* Stored data:
========================================
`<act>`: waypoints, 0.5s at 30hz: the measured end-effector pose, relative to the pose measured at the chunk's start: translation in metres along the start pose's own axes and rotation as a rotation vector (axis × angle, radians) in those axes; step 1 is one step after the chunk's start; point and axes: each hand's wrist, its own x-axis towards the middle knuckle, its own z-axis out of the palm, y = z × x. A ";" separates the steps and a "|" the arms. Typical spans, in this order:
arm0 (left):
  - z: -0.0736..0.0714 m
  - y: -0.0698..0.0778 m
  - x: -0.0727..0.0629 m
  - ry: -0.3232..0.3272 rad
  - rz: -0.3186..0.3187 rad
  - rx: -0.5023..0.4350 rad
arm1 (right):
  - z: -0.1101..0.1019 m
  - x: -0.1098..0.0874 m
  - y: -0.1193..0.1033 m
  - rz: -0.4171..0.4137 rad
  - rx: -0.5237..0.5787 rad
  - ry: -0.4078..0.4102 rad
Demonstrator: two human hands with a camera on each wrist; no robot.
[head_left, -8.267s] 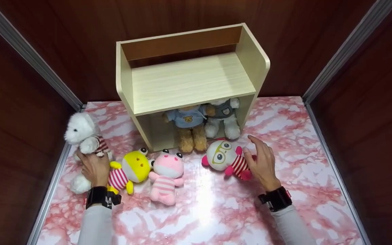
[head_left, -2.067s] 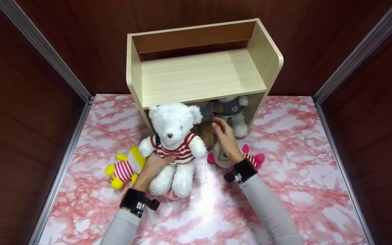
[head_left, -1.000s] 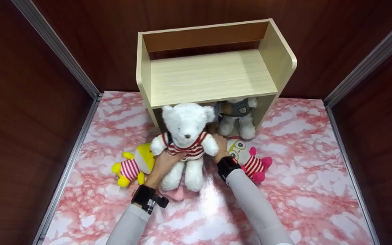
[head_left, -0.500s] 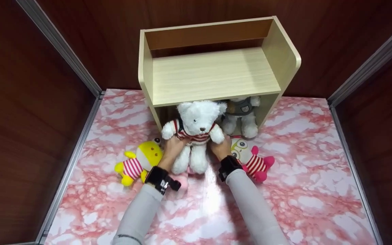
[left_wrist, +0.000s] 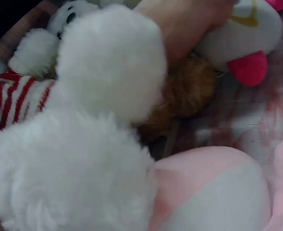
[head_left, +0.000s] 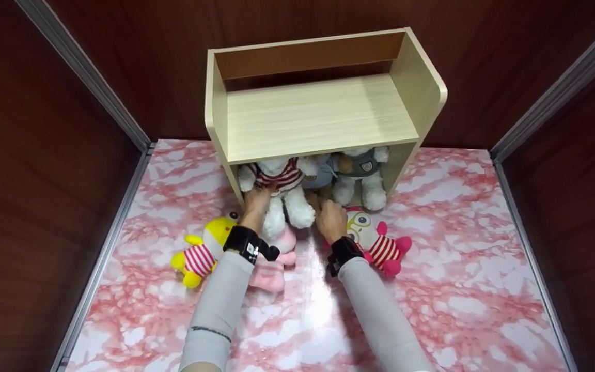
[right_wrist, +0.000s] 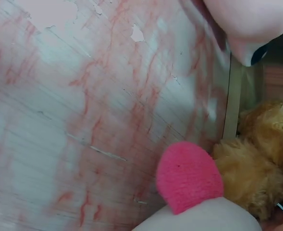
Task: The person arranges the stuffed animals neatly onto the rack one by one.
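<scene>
My left hand [head_left: 259,204] grips the white teddy bear [head_left: 299,206] in a red-striped sweater around its lower body. The bear leans inside the shelf's lower compartment, its head hidden under the board; its white legs [left_wrist: 69,168] fill the left wrist view. Beside it, partly covered, sits the brown teddy bear [head_left: 321,174] in a blue top. My right hand [head_left: 332,222] holds that bear's feet, whose brown fur [right_wrist: 247,175] shows in the right wrist view with fingers [right_wrist: 280,222] at the edge. A white bear in a grey vest [head_left: 364,166] sits at the compartment's right.
The wooden shelf [head_left: 318,119] stands against the back wall. On the pink marbled floor [head_left: 463,305] lie a yellow frog toy [head_left: 199,258], a pink frog toy [head_left: 269,276] and a pink-and-white panda toy [head_left: 385,251], close around both forearms.
My left hand has carried the white striped-sweater bear from the far left into the compartment. My right hand has moved left from beside the panda toy to the brown bear's feet.
</scene>
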 end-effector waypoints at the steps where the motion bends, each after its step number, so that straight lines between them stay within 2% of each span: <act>1: 0.002 0.002 0.004 0.018 0.017 -0.040 | 0.000 0.000 0.000 -0.003 0.007 0.006; 4: 0.007 0.005 0.012 0.088 0.045 -0.117 | 0.002 -0.001 0.001 -0.021 0.022 0.014; 7: 0.012 0.007 0.019 0.151 0.027 -0.205 | 0.003 -0.002 0.001 -0.021 0.029 0.008; 10: 0.016 0.005 0.025 0.202 0.030 -0.209 | 0.004 -0.002 0.002 -0.016 0.024 -0.007; 11: 0.018 0.004 0.029 0.202 0.025 -0.198 | 0.004 -0.002 0.002 -0.017 0.020 -0.010; 13: 0.021 0.000 0.042 0.196 0.040 -0.167 | 0.004 -0.002 0.002 -0.025 0.015 -0.008; 15: 0.023 -0.009 0.058 0.179 0.082 -0.128 | 0.003 -0.002 0.003 -0.042 0.007 -0.001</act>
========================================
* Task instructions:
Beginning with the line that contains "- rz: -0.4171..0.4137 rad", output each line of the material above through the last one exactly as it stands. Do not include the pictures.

* Your response:
  - rz: -0.4171..0.4137 rad
  - rx: -0.5237..0.5787 rad
  - ry: -0.4078..0.4102 rad
Demonstrator: two human hands with a camera on each wrist; no robot.
[head_left, -8.267s] 
[head_left, -2.067s] 
[head_left, -1.000s] 
[head_left, -0.500s] 
[left_wrist, +0.000s] 
[head_left, +0.000s] 
[right_wrist, +0.000s] 
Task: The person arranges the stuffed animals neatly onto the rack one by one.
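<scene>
My left hand [head_left: 259,204] grips the white teddy bear [head_left: 299,206] in a red-striped sweater around its lower body. The bear leans inside the shelf's lower compartment, its head hidden under the board; its white legs [left_wrist: 69,168] fill the left wrist view. Beside it, partly covered, sits the brown teddy bear [head_left: 321,174] in a blue top. My right hand [head_left: 332,222] holds that bear's feet, whose brown fur [right_wrist: 247,175] shows in the right wrist view with fingers [right_wrist: 280,222] at the edge. A white bear in a grey vest [head_left: 364,166] sits at the compartment's right.
The wooden shelf [head_left: 318,119] stands against the back wall. On the pink marbled floor [head_left: 463,305] lie a yellow frog toy [head_left: 199,258], a pink frog toy [head_left: 269,276] and a pink-and-white panda toy [head_left: 385,251], close around both forearms.
My left hand has carried the white striped-sweater bear from the far left into the compartment. My right hand has moved left from beside the panda toy to the brown bear's feet.
</scene>
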 end-effector waypoints at the steps where the motion bends, each after its step number, so that straight lines between them stay within 2% of each span: <act>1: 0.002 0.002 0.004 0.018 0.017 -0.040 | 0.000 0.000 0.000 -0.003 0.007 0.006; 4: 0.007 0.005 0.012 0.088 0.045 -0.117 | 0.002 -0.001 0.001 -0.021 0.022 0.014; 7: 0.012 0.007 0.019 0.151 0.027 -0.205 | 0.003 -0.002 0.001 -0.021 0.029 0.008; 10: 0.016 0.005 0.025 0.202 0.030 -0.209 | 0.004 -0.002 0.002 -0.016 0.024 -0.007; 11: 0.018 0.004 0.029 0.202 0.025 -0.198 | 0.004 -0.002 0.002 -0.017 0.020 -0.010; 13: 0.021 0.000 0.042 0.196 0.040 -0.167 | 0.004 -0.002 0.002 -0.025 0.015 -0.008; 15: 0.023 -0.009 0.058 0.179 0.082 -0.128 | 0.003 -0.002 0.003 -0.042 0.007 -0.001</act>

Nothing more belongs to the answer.